Return all of the entries exactly, with nothing added or left out.

--- START ---

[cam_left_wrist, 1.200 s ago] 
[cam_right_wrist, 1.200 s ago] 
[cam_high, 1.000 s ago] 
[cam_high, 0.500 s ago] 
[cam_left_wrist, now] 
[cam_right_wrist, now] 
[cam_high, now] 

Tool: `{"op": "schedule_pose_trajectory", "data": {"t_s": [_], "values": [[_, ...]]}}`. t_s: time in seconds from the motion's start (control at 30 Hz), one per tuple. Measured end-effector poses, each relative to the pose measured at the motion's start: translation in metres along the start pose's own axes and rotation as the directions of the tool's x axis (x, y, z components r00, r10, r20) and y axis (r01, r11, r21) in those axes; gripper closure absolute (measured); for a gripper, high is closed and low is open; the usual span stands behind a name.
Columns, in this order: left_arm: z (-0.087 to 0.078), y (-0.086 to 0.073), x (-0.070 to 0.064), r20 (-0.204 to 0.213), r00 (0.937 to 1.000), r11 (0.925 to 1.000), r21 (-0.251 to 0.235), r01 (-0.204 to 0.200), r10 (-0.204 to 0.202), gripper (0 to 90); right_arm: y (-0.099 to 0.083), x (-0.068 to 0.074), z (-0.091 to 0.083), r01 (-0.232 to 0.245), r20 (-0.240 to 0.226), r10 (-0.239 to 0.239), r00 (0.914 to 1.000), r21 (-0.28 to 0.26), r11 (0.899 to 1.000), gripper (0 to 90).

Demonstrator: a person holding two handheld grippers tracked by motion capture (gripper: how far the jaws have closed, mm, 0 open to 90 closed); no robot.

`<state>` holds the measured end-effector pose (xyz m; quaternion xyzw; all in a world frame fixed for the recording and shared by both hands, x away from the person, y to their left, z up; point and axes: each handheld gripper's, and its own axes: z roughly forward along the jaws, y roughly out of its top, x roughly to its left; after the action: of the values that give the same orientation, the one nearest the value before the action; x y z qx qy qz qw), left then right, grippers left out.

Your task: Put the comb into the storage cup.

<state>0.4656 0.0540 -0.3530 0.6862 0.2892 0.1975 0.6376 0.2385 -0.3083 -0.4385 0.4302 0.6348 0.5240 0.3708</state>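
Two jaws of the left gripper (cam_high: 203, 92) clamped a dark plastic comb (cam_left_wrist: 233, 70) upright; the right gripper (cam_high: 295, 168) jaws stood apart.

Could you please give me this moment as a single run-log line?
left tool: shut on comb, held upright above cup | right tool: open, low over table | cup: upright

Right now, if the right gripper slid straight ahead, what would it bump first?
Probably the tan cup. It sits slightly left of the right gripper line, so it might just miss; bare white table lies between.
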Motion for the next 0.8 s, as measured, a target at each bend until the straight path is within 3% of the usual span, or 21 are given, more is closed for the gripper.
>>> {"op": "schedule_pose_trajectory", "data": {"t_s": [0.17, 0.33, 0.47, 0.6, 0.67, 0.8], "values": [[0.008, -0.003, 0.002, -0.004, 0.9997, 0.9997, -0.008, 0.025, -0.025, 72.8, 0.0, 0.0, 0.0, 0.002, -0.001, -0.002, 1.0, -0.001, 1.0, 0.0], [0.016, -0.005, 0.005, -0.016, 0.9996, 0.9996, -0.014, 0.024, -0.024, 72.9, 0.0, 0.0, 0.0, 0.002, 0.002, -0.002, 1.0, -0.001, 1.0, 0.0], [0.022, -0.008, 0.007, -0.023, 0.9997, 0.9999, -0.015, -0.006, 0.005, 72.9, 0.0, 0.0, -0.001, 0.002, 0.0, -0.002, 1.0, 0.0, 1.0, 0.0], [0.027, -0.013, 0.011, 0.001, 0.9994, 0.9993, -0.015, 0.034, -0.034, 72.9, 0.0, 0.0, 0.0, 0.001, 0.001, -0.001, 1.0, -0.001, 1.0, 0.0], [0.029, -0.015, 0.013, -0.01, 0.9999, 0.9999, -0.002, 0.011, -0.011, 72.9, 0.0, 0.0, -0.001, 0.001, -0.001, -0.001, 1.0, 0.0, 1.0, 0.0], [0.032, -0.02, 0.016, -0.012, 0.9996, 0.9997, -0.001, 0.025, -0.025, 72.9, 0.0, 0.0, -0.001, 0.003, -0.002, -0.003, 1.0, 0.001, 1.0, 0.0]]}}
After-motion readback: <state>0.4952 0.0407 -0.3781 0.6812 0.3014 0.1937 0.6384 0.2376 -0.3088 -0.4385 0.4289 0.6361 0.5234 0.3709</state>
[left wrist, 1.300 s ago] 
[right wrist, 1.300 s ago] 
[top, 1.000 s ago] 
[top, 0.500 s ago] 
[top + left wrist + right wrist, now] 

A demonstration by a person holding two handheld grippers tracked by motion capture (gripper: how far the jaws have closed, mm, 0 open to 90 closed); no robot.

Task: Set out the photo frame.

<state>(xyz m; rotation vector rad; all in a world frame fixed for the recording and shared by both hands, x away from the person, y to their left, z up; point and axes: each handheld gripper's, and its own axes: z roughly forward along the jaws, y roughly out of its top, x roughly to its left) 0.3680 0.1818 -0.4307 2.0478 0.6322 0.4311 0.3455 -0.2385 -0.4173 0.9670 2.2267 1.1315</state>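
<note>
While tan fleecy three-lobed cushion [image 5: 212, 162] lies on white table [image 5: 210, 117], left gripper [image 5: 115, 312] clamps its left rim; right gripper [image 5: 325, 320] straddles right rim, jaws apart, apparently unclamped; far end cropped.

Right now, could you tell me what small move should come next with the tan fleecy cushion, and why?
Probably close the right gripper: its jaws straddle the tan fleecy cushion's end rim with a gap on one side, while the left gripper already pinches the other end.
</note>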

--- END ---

* EXERCISE SOLUTION
[cam_left_wrist, 1.200 s ago] 
[cam_right_wrist, 1.200 s ago] 
[cam_high, 1.000 s ago] 
[cam_high, 0.500 s ago] 
[cam_left_wrist, now] 
[cam_right_wrist, now] 
[cam_high, now] 

Tool: `{"op": "schedule_pose_trajectory", "data": {"t_s": [_], "values": [[_, ...]]}}`. t_s: time in seconds from the motion's start (control at 30 Hz), one per tuple. Measured end-effector poses, each relative to the pose measured at the motion's start: translation in metres along the start pose's own axes and rotation as the directions of the tool's x axis (x, y, z components r00, r10, r20) and y axis (r01, r11, r21) in those axes; gripper closure absolute (measured); for a gripper, high is closed and low is open; the usual span stands behind a name.
Columns, in this order: left_arm: z (-0.087 to 0.078), y (-0.086 to 0.073), x (-0.070 to 0.064), r20 (-0.204 to 0.213), r00 (0.937 to 1.000), r11 (0.925 to 1.000), r21 (-0.251 to 0.235), r01 (-0.204 to 0.200), r10 (-0.204 to 0.202), gripper (0 to 90); right_arm: y (-0.099 to 0.083), x (-0.068 to 0.074), z (-0.091 to 0.083), r01 (-0.232 to 0.245), r20 (-0.240 to 0.226), r10 (-0.239 to 0.239), r00 (0.914 to 1.000), r21 (-0.28 to 0.26), r11 (0.899 to 1.000), gripper (0 to 90).

Demonstrator: a person holding two handheld grippers tracked by motion capture (gripper: how far the jaws have closed, mm, 0 open to 90 closed); no robot.

`<state>` holds the measured end-effector pose (xyz m; quaternion xyzw; all in a world frame fixed for the recording and shared by both hands, x away from the person, y to their left, z up; point and axes: each handheld gripper's, and its own axes: z roughly forward along the jaws, y roughly out of its top, x roughly to its left; after the action: of the values that give the same orientation, the one nearest the value before the action; x y z qx qy qz qw), left then right, grippers left out.

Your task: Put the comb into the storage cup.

<state>0.4656 0.0540 -0.3530 0.6862 0.2892 0.1975 0.6376 0.2385 -0.3083 -0.4385 0.4302 0.6348 0.5240 0.3708</state>
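Two jaws of the left gripper (cam_high: 203, 92) clamped a dark plastic comb (cam_left_wrist: 233, 70) upright; the right gripper (cam_high: 295, 168) jaws stood apart.

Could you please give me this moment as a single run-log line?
left tool: shut on comb, held upright above cup | right tool: open, low over table | cup: upright

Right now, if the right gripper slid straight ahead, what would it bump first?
Probably the tan cup. It sits slightly left of the right gripper line, so it might just miss; bare white table lies between.
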Motion for the next 0.8 s, as measured, a target at each bend until the straight path is within 3% of the usual span, or 21 are given, more is closed for the gripper.
>>> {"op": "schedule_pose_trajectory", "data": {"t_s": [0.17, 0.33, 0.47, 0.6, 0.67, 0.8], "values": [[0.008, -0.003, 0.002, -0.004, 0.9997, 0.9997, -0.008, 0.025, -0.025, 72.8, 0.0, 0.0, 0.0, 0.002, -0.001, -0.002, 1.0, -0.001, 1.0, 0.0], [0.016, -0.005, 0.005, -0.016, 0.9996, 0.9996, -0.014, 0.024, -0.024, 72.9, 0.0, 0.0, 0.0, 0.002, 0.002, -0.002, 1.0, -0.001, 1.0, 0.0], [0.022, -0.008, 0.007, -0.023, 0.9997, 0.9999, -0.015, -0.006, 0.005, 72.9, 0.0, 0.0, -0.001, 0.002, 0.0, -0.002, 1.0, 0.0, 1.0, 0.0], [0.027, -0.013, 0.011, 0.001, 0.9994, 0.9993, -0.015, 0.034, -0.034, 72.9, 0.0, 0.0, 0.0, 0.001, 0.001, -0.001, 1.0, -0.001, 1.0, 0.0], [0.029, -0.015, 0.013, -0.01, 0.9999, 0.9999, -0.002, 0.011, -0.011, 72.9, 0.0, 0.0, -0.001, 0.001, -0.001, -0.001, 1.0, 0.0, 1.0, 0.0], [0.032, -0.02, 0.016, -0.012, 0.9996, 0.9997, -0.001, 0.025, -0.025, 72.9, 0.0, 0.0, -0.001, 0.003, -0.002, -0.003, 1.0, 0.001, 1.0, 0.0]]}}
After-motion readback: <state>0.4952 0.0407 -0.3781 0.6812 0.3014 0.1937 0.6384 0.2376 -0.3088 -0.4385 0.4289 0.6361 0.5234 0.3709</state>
[left wrist, 1.300 s ago] 
[right wrist, 1.300 s ago] 
[top, 1.000 s ago] 
[top, 0.500 s ago] 
[top + left wrist + right wrist, now] 

A demonstration by a person holding two handheld grippers tracked by motion capture (gripper: how far the jaws have closed, mm, 0 open to 90 closed); no robot.

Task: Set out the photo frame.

<state>(xyz m; rotation vector rad; all in a world frame fixed for the recording and shared by both hands, x away from the person, y to their left, z up; point and axes: each handheld gripper's, and its own axes: z roughly forward along the jaws, y roughly out of its top, x roughly to its left) 0.3680 0.1818 -0.4307 2.0478 0.6322 0.4311 0.3455 -0.2385 -0.4173 0.9670 2.2267 1.1315</state>
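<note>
While tan fleecy three-lobed cushion [image 5: 212, 162] lies on white table [image 5: 210, 117], left gripper [image 5: 115, 312] clamps its left rim; right gripper [image 5: 325, 320] straddles right rim, jaws apart, apparently unclamped; far end cropped.

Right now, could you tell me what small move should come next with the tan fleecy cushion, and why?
Probably close the right gripper: its jaws straddle the tan fleecy cushion's end rim with a gap on one side, while the left gripper already pinches the other end.
</note>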

This finishes the output.